I often consider Chapter 24 of Luke’s Gospel to be a Resurrection Symphony in four brilliant movements.

The first movement is the story of the women at the tomb, which ends with Peter’s visit to the tomb to check it (verses 1-12). The second movement tells the great story of the two disciples on the road to Emmaus, culminating in their learning that the Lord had also appeared to Peter (verses 13-35). The third movement is the appearance of the Lord to his disciples at a meal, ending with their commissioning by Jesus (verses 36-49). And the fourth movement — Jesus’ ascension into heaven (verses 50-52).

The most well-known of these stories is the Emmaus episode that begins in verse 13. It serves as a transition between the events of the Passion and discovery of the tomb and the appearance tradition. It is different from the other resurrection appearances because the Lord disappears at the moment of recognition. The Emmaus narrative (24:13-35) serves as a bridge between the empty tomb (24:1-12) and Jesus’ self-revelation to his apostles (24:36ff.) immediately following the Emmaus disciples’ meal, their recognition of Jesus, and hasty return to Jerusalem.

Cleopas and his companion are going away from the locality where the decisive events have happened, toward a little village of no significance. They did not believe the message of the Resurrection, due to the scandal of the cross. Puzzled and discouraged, they are unable to see any liberation in the death, the empty tomb, or the message about the appearances of Jesus to the others. In their eyes, either the mission of Jesus had entirely failed, or else they, themselves, had been badly deceived in their expectations about Jesus.

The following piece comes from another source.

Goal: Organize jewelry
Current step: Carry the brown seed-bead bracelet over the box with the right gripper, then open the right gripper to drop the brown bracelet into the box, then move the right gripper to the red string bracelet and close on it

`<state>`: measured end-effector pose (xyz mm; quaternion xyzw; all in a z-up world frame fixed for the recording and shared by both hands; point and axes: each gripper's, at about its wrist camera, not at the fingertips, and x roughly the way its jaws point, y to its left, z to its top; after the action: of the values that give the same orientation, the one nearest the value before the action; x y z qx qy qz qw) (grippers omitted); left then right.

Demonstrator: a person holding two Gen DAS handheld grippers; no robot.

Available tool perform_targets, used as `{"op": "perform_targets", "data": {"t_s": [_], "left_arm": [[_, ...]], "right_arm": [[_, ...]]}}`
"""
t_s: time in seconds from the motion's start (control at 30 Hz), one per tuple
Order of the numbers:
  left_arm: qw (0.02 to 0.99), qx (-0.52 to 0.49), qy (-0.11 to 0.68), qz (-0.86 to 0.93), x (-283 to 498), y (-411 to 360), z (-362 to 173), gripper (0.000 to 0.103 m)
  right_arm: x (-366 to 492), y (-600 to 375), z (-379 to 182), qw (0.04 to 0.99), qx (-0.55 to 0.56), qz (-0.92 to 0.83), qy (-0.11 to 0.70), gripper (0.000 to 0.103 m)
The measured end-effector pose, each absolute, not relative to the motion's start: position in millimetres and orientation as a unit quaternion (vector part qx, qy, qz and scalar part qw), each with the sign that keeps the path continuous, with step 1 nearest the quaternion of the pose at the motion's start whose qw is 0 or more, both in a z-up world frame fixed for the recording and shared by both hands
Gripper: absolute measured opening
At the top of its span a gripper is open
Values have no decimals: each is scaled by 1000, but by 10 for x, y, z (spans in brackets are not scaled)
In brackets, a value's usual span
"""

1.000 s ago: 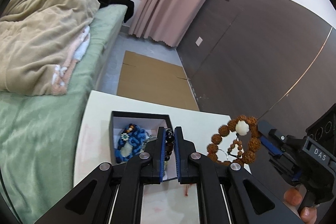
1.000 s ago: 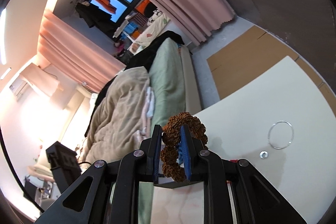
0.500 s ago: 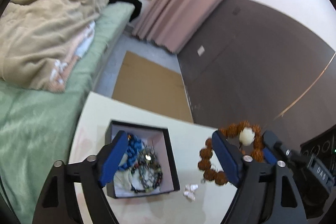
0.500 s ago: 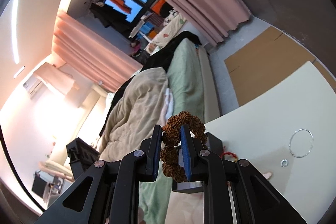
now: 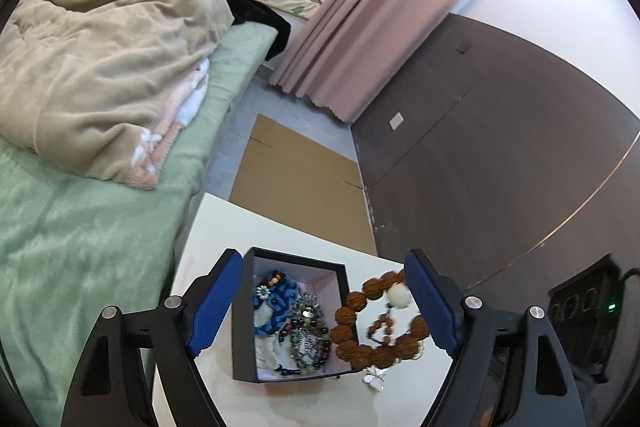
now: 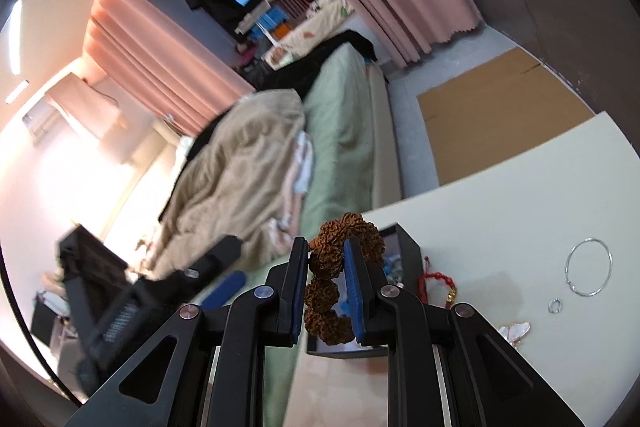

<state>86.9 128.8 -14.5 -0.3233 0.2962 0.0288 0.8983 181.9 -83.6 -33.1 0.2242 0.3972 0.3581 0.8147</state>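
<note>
Transfer of the brown bead bracelet [image 6: 340, 275] to the black jewelry box [image 5: 242, 323] is the step in hand. Right tongs [image 6: 326, 291] are pinching the bracelet between their blue pads; in the left wrist view it hangs over the box's right wall, its white bead [image 5: 399, 297] uppermost, not yet inside. Left tongs [image 5: 320, 307] stand spread wide and hold nothing, framing the box from above. The box rests on the white tabletop [image 5: 280, 235] and already contains a blue bracelet [image 5: 276, 307] and a tangle of dark and grey beads [image 5: 306, 331].

Outstanding on the tabletop: a red cord bracelet [image 6: 438, 279] beside the box, a silver bangle [image 6: 590, 267], a small ring [image 6: 554, 305] and a pale butterfly-shaped piece [image 6: 516, 331].

Judgement: the next move calls for carrying the bracelet leftward, clear of the wall and over the open interior, before releasing. Released at the present position, it would likely catch on the rim or fall outside.
</note>
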Motion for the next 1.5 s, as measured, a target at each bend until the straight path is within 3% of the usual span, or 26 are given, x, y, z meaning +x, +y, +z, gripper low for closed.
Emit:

As the two downtrodden disciples journeyed with Jesus on that Emmaus road, their hearts began to gradually catch fire within them as they came to understand with their minds the truth about the suffering Messiah. At the meal in Emmaus, they experienced the power of the Resurrection in their hearts. The solution to the problem of these two disciples was not a perfectly logical answer.

Emmaus at the synod

The most frequently quoted Gospel story at the October 2008 synod on the Word of God was undoubtedly Luke’s account of the disciples on the road to Emmaus (Luke 24:13:35). Cited by cardinals, bishops, experts and special guests in many of the presentations coming from every corner of the earth, the Emmaus story proved once again to be a great model or paradigm for catechesis, teaching, Bible study and above all for Christian living.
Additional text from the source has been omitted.